* _Collected material_
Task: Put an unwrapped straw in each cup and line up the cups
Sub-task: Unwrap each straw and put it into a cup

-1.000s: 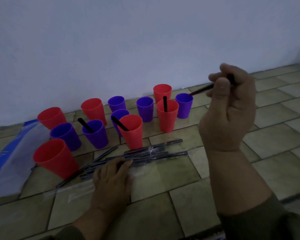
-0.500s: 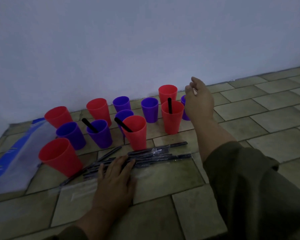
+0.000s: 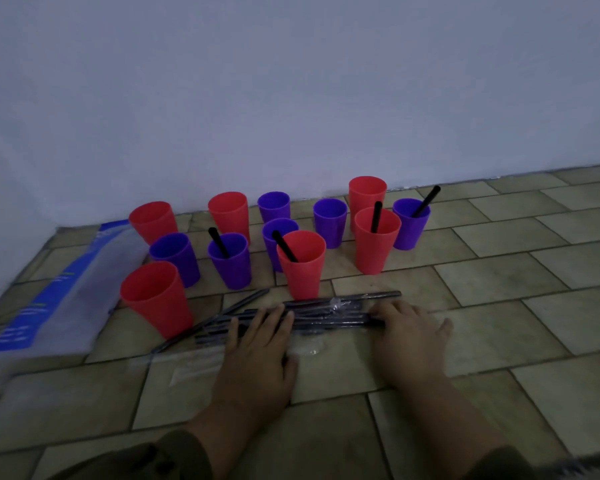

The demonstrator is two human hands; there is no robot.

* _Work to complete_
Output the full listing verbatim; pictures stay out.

* _Response below_
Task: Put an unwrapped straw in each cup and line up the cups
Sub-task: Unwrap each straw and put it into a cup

-1.000s: 
-0.500s: 
+0.000s: 

The demonstrator is two human hands; there is no robot.

The exercise is done, and no more output is needed.